Did it process successfully but the response got lost?
Is it just slow today?

This ambiguity is why patterns like retries (with idempotency!) and well-tuned timeouts are essential. Such uncertainty has led to approaches like Durable Execution, where the platform tracks every step of your workflow execution, eliminating the guesswork about what succeeded and what failed.

Asynchronous chaos

Async communication is great for decoupling and scaling. It lets your services work independently, processing messages at their own pace without blocking each other. But it turns error handling into a puzzle.

When an error occurs three services deep in an async flow, tracing it back to the source is like following breadcrumbs through a hurricane. By the time Service C fails to process a message, Service A has long since moved on, not realizing that its original request has gone sideways. While you can still get stack traces from individual service logs, the problem is correlating them across the correct host and transaction for that particular “flow.” You need new tools and patterns to maintain visibility.

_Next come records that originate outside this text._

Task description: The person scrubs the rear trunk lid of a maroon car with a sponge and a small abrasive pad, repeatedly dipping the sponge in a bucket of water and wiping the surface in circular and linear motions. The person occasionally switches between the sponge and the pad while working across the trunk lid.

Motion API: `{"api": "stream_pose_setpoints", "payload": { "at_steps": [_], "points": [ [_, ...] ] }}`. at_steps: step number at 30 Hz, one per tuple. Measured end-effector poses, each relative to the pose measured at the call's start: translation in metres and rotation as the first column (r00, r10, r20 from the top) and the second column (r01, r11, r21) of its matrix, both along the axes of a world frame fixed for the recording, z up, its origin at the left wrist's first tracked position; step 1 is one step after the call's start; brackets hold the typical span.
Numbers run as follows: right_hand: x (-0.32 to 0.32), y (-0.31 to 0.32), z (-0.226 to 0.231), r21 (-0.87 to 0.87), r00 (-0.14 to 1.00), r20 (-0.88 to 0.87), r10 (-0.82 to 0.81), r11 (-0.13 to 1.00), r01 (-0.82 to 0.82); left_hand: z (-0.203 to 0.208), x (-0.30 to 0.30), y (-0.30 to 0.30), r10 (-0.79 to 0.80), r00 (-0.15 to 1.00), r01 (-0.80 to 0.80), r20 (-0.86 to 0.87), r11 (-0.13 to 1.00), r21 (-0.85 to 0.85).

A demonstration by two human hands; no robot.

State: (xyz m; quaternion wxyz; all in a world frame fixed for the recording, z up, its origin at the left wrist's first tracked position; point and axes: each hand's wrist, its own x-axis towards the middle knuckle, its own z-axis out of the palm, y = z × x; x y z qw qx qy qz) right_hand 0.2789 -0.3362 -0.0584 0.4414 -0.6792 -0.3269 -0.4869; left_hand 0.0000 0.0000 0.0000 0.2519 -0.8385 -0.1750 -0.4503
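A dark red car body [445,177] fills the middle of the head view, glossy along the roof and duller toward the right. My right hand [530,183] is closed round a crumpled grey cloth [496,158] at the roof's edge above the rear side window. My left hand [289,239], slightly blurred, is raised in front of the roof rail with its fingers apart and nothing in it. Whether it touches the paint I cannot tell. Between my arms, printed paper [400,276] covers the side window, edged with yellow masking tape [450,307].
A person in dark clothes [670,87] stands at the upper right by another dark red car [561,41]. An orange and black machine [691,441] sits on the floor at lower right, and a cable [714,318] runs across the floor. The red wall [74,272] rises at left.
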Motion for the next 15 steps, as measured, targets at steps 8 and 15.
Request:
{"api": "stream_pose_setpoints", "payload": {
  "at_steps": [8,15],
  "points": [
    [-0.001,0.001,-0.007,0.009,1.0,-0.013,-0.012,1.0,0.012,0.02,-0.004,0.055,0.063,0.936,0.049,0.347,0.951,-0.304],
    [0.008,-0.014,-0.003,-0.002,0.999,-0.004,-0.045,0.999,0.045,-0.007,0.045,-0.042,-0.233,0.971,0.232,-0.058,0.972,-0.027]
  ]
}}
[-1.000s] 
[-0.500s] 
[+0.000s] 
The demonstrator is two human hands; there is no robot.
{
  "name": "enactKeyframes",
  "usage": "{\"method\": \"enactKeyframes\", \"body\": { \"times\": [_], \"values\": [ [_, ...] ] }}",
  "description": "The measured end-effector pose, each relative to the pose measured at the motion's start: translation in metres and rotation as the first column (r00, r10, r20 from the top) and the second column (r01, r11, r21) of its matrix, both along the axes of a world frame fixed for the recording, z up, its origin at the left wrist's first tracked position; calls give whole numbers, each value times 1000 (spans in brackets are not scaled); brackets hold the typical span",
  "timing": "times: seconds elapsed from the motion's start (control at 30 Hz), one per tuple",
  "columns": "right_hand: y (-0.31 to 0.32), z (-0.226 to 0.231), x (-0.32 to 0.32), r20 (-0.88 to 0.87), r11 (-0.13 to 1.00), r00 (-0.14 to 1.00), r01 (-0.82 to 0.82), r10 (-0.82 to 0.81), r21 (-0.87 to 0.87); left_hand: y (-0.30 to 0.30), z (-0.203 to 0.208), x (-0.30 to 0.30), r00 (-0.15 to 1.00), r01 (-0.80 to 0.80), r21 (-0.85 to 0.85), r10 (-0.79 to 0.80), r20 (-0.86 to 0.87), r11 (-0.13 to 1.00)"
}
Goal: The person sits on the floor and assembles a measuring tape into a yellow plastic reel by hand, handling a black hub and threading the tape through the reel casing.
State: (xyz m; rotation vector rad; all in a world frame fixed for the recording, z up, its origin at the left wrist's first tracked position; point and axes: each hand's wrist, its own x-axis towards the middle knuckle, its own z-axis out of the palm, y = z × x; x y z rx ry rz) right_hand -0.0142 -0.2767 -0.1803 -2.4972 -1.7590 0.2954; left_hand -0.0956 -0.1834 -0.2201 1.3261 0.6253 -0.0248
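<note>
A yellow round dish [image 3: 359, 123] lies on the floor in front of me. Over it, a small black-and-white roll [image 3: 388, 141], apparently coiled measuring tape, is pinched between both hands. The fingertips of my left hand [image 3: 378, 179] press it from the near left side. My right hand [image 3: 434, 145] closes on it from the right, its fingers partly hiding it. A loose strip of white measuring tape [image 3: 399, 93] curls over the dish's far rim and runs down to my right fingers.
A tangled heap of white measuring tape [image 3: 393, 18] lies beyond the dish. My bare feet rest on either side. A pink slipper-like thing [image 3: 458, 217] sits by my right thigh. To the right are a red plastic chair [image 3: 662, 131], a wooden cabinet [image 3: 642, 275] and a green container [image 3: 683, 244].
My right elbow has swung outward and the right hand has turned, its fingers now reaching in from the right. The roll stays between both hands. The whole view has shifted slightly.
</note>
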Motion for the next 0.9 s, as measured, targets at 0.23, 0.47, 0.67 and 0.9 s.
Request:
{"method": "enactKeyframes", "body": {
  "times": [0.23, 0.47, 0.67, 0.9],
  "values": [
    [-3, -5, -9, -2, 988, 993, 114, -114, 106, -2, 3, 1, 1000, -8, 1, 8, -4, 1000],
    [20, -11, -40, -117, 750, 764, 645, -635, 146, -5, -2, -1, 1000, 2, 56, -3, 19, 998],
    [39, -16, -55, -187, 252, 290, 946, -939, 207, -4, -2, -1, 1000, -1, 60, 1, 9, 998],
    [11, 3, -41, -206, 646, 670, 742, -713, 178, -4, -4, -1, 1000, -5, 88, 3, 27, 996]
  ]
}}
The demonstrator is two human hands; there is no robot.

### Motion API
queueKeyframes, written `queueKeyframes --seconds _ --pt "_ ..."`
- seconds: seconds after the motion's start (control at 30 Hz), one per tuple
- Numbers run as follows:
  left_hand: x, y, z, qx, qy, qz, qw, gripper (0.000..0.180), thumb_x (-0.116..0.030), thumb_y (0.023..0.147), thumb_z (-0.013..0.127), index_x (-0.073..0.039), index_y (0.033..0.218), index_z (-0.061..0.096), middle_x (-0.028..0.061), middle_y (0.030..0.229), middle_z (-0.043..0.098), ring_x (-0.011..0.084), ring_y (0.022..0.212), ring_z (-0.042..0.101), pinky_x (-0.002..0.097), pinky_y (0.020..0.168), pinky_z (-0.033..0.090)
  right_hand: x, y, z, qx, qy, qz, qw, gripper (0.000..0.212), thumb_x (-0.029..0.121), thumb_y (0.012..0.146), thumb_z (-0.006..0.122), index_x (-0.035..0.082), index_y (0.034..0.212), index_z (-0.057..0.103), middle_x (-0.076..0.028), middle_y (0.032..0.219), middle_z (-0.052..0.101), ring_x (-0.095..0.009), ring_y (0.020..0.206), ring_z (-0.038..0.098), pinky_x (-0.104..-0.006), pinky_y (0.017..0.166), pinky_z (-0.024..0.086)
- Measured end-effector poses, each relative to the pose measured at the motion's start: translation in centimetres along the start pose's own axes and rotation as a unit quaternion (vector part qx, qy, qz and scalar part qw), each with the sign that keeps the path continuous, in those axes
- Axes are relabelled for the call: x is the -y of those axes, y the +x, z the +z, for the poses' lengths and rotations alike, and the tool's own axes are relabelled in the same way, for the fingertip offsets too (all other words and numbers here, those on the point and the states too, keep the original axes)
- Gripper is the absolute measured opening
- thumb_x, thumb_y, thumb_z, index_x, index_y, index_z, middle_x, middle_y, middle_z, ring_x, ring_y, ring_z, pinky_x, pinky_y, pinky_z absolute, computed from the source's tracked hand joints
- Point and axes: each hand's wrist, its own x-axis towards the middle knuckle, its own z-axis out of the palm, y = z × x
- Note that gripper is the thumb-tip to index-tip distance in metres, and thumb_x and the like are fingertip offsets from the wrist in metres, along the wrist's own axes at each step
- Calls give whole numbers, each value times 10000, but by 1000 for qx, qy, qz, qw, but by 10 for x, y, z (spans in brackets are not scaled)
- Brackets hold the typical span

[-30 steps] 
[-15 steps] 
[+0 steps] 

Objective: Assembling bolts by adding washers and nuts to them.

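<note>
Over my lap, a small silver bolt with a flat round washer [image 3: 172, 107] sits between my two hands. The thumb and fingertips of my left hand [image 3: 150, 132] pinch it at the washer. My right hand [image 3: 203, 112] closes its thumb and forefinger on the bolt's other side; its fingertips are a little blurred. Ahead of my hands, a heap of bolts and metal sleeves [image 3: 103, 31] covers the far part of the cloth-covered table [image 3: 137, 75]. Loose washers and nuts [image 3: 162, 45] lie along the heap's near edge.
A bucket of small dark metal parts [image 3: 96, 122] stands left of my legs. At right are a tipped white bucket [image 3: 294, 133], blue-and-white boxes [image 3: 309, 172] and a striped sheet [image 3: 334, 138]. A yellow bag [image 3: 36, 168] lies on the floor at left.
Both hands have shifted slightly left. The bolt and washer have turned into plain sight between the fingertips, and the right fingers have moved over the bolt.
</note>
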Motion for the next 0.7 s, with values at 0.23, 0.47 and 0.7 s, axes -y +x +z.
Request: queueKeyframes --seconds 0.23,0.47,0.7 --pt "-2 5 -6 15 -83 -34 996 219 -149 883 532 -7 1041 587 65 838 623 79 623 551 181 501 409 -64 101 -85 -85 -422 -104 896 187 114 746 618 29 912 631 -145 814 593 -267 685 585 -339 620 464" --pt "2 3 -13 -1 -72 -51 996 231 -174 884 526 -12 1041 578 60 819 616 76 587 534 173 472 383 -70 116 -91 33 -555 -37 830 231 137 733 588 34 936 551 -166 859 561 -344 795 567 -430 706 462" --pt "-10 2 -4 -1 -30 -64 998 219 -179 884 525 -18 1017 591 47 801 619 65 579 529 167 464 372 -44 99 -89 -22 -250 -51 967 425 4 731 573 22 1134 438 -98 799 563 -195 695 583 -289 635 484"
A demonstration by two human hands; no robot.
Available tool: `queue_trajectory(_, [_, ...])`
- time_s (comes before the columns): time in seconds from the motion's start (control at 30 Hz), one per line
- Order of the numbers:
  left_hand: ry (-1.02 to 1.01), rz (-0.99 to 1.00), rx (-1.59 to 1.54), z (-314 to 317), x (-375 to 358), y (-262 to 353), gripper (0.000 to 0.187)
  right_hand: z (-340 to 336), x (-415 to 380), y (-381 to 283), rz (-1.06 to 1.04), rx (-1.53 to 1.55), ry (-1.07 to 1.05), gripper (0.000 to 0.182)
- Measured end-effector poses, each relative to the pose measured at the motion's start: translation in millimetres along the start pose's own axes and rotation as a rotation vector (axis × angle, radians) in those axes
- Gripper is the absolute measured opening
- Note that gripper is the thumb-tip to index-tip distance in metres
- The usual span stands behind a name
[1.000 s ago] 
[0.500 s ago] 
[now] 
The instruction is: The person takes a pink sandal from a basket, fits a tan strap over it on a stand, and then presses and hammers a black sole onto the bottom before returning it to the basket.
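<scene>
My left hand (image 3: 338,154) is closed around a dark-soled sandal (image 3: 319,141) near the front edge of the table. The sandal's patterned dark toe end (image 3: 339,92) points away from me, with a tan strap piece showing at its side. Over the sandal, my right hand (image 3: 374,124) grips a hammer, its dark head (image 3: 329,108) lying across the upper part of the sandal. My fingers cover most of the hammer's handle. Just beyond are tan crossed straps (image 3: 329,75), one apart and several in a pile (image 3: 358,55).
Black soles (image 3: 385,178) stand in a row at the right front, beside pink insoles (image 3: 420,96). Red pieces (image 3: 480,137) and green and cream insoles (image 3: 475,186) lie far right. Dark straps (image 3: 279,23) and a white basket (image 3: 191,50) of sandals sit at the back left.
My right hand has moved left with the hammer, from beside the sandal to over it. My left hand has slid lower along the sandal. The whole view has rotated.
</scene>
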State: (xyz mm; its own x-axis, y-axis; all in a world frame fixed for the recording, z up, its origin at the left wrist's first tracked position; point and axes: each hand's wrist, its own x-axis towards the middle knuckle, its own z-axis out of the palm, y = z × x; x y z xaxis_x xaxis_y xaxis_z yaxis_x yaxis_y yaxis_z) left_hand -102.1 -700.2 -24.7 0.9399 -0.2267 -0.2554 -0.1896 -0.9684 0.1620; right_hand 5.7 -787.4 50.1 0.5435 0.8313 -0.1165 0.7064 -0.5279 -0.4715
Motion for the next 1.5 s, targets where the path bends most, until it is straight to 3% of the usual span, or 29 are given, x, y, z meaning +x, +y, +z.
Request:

At-most-once: A message will be delivered once or not at all. This is fast but risks data loss.
At-least-once: A message will be delivered one or more times. This prevents data loss, but your system must be able to handle duplicate messages.
Exactly-once: A message will be delivered exactly one time. This is the ideal state, but it's arguably impossible to guarantee in any distributed system framework due to physics (e.g., a crash occurring at the exact moment a response is being sent). The goal is to get as close as possible through careful, stateful coordination.

This complexity multiplies when you have long-running processes that span hours or days (and sometimes weeks or more). A payment reconciliation that runs overnight, a document processing pipeline that waits for human approval, or a subscription renewal that triggers monthly — these patterns demand that level of stateful coordination. This is where Temporal’s Durable Execution shines. It can provide an effectively exactly-once guarantee for an entire business process. It achieves this by ensuring your Workflow logic is executed to completion once, even if it requires multiple replays behind the scenes. Its Activities (the functions that do the work) are executed at least once, and you use idempotency patterns to ensure there are no unintended side effects from retries.

A key advantage of Temporal is that it allows you to write code that looks and feels like simple, synchronous, local code, while the platform executes it as durable, asynchronous code. This gives you the benefits of scalable, event-driven systems without you having to build and manage the underlying complexity.

Data (in)consistency

In distributed systems, you’re constantly trading off between consistency, availability, and performance. Strong consistency simplifies your life but can tank availability during network partitions. Eventual consistency keeps things running but forces you to handle stale or conflicting data.

When operations span multiple services and traditional distributed transactions aren’t feasible, the saga pattern becomes your friend, using compensating transactions to handle failures. Imagine an account opening process: user created, address added, client profile... failed. Now what?

You can’t leave the user with a partially created account. The saga lets you roll back the journey, deleting the address and user to restore logical consistency. It’s not as clean as an ACID transaction, but it’s often the best you can do in a distributed world.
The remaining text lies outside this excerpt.